Work item:
Write out the whole listing exactly as it stands.

Supplied information:
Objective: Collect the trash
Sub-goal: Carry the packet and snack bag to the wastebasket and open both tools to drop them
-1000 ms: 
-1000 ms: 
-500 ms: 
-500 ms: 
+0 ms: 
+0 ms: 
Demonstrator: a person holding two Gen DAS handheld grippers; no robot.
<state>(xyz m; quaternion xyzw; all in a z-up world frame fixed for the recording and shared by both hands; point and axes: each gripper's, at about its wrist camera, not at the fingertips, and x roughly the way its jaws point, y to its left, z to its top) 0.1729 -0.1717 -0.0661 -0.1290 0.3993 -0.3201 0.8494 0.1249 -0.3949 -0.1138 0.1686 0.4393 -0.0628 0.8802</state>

Solution to this exercise:
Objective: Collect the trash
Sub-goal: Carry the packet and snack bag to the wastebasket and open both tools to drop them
-1000 ms: 
-1000 ms: 
-500 ms: 
-500 ms: 
+0 ms: 
+0 ms: 
Demonstrator: a person holding two Gen DAS handheld grippers; no robot.
<state>(xyz m; quaternion xyzw; all in a z-up world frame fixed for the recording and shared by both hands; point and axes: each gripper's, at about its wrist camera, not at the fingertips, and x roughly the way its jaws point, y to its left, z to its top) 0.1729 -0.1717 -0.0661 -0.1290 0.3993 -0.3201 0.8494 0.1249 -0.3949 -0.1138 0.1686 0.4393 -0.0628 0.8802</state>

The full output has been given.